Instructions for the task:
Give back an exact copy of the lines below, from the first through the line with "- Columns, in"; please stop there.

Stored data:
*** Block opens ***

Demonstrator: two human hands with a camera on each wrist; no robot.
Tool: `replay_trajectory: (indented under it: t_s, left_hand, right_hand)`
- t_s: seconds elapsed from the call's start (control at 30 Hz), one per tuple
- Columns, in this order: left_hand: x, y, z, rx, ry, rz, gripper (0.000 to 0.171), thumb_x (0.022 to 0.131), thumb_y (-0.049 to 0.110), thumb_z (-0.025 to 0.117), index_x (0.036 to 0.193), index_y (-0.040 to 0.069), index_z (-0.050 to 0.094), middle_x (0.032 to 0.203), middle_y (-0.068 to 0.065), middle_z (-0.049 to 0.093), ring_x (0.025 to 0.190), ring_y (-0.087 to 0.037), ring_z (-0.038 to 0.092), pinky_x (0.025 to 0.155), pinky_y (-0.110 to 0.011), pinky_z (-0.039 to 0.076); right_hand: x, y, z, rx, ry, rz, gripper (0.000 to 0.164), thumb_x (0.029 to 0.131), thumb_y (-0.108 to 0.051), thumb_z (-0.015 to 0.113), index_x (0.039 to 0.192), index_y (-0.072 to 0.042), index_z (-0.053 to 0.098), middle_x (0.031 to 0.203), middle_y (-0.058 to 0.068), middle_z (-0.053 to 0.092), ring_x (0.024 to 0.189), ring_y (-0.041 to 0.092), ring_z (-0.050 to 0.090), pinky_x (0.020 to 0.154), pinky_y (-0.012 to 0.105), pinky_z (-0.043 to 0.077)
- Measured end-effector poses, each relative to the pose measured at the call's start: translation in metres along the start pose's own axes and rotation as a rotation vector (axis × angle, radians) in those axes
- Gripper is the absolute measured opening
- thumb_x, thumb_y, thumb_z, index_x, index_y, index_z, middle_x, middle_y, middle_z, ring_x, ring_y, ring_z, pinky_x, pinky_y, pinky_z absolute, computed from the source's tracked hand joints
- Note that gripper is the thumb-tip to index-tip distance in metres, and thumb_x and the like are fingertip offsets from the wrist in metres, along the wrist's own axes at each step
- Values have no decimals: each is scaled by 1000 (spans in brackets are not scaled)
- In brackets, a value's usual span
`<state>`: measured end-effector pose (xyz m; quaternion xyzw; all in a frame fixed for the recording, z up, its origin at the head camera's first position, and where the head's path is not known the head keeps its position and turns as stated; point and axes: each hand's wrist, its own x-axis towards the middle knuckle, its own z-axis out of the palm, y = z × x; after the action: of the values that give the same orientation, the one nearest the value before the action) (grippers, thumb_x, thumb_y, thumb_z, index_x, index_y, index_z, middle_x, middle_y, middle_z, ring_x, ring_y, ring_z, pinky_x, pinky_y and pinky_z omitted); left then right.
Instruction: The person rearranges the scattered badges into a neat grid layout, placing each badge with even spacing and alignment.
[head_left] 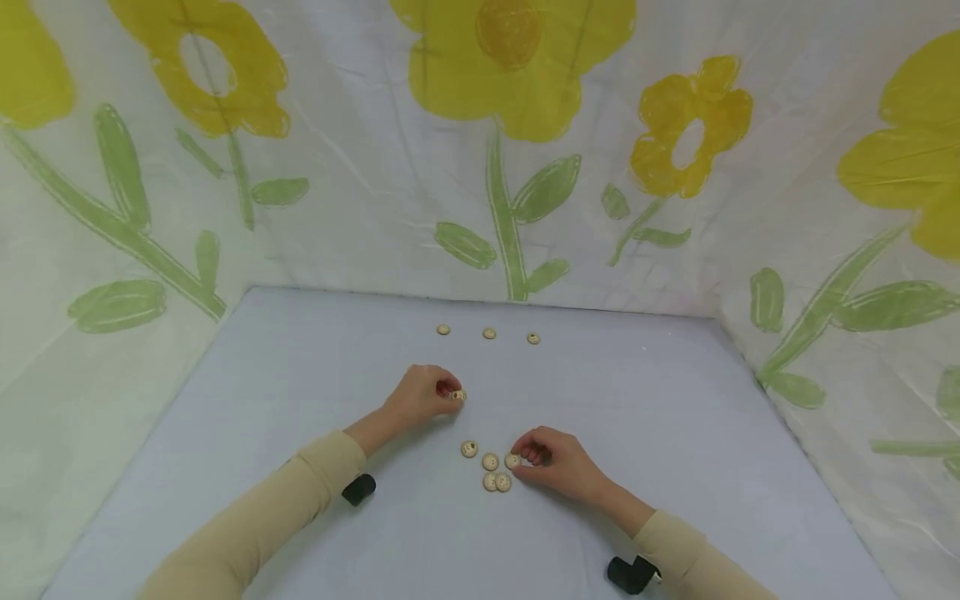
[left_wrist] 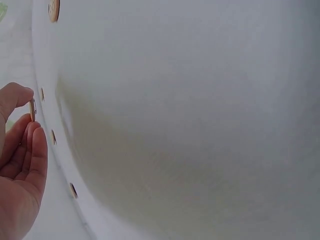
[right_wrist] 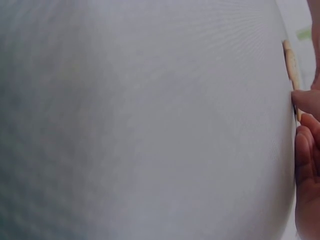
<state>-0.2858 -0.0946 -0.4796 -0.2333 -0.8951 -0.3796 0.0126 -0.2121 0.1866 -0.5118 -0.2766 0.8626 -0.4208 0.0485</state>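
pinching one wooden button [head_left: 461,396] by its rim, left hand [head_left: 426,393] sat between back row [head_left: 489,333] and near buttons [head_left: 491,462]; a slack grip risked dropping it. right hand [head_left: 561,467] pinched another button [head_left: 512,461]; careless lifting risked scattering neighbours.

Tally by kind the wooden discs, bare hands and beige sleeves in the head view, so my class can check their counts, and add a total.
Wooden discs: 9 (3 in the far row, 6 nearer)
Bare hands: 2 (left hand, right hand)
Beige sleeves: 2
Total: 13
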Motion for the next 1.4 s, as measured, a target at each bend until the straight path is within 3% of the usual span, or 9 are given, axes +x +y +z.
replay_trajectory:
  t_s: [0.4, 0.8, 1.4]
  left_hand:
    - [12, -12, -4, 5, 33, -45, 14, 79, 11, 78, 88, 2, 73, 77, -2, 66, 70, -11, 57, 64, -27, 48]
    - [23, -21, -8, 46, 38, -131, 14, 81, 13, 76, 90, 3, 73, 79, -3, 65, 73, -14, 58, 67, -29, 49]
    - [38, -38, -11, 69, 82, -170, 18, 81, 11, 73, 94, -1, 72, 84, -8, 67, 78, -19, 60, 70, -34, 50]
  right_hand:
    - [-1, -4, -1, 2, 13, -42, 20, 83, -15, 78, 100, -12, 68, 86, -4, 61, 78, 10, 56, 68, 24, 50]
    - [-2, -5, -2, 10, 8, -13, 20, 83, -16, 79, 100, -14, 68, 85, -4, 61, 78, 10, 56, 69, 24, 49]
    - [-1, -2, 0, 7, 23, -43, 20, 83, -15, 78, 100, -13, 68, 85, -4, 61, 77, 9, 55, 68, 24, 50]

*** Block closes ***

Your solution:
Demonstrator: two human hands with a camera on each wrist; no robot.
Tool: `replay_trajectory: (indented under it: t_s, left_hand, right_hand)`
- t_s: seconds elapsed from the call's start (control at 30 Hz), one per tuple
- Columns, in this order: left_hand: x, y, z, rx, ry, rz, gripper (0.000 to 0.171), thumb_x (0.022 to 0.131), thumb_y (-0.049 to 0.110), thumb_z (-0.025 to 0.117), index_x (0.036 to 0.193), index_y (-0.040 to 0.069), index_z (-0.050 to 0.094), middle_x (0.032 to 0.203), middle_y (-0.068 to 0.065), middle_z (-0.049 to 0.093), ring_x (0.025 to 0.190), ring_y (-0.087 to 0.037), ring_z (-0.038 to 0.092), pinky_x (0.025 to 0.155), pinky_y (-0.110 to 0.011), pinky_z (-0.039 to 0.076); right_hand: x, y, z, rx, ry, rz, gripper (0.000 to 0.164), thumb_x (0.029 to 0.131), thumb_y (-0.108 to 0.051), thumb_z (-0.015 to 0.113), index_x (0.039 to 0.192), index_y (-0.072 to 0.042), index_z (-0.053 to 0.098), middle_x (0.031 to 0.203), middle_y (-0.058 to 0.068), middle_z (-0.053 to 0.092), ring_x (0.024 to 0.189), ring_y (-0.041 to 0.092), ring_z (-0.050 to 0.090), pinky_x (0.020 to 0.154), pinky_y (-0.012 to 0.105), pinky_z (-0.043 to 0.077)

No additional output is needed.